Back to the subject of bonuses: truthfully, I can't even imagine getting a million-dollar bonus. I wouldn't know what to do with that massive amount of money. What does a person have to do to be awarded a bonus of a million dollars at the end of the year? I can certainly see if a medical researcher finds a cure for cancer or blindness, they most definitely deserve a huge bonus, to be sure. But most people barely make a million dollars over the course of a lifetime. And what is it these Wall Street titans do? Create a lot of phantom wealth that only exists in the ledgers of accountants. Slice and dice a whole slew of bad mortgages, mix them up with some good ones, package them up as mortgage-backed securities and sell them to other greedy parasites as sure-fire, no-risk moneymakers. Then create ridiculous things like credit-default swaps which act as insurance policies against things that supposedly will never happen, but doggone it, did in fact happen and brought down Lehman Brothers and Bear Stearns, hobbled AIG to the point of collapse, and rattled the entire U.S. economy, once the undisputed powerhouse of the entire world in all of history, to its very foundations. So what do we do to fix things? Dole out bailouts in the form of trillions of dollars of taxpayer money, which we very well might never see again. And then give the financiers who are most directly responsible for this fiscal catastrophe huge, nonsensical bonuses.

This is where capitalism has landed us, surrounded by the fruits of our labors and also the poison of our greed.

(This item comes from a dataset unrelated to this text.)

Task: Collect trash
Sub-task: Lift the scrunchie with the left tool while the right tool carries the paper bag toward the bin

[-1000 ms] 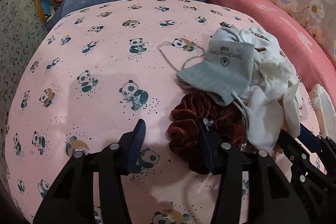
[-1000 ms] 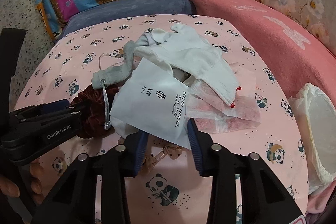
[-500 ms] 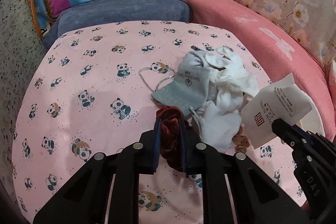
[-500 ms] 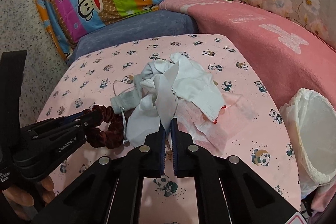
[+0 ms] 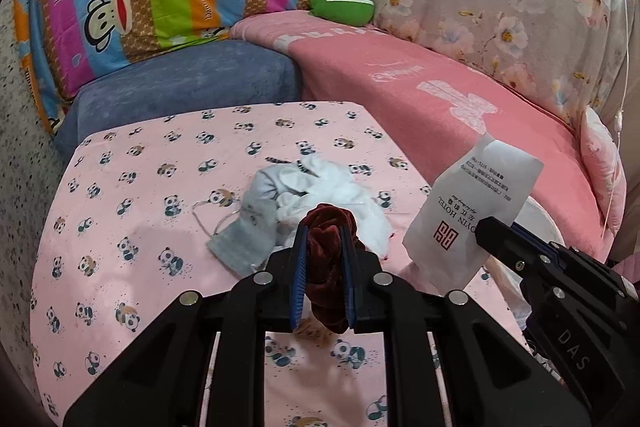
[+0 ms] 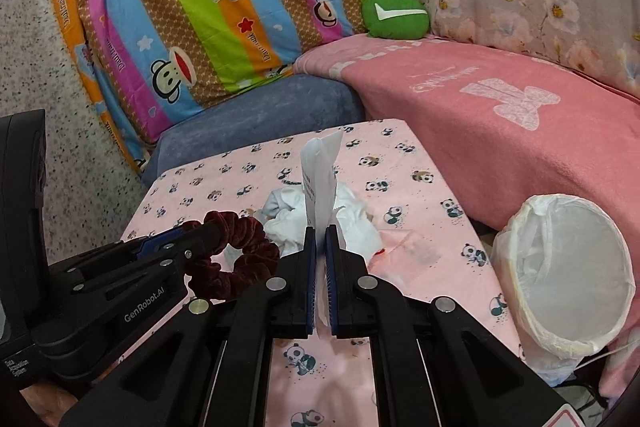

An astonishing, almost inconceivable amount of wealth has been both created and destroyed in this country over the past decade or so. Everyone is feeling the effects, and our lives have been profoundly, unavoidably changed in the past six months. Capitalism is the most viable, resilient economic system ever created, but it also has levied an extremely heavy price that we will be paying for many many years into the future.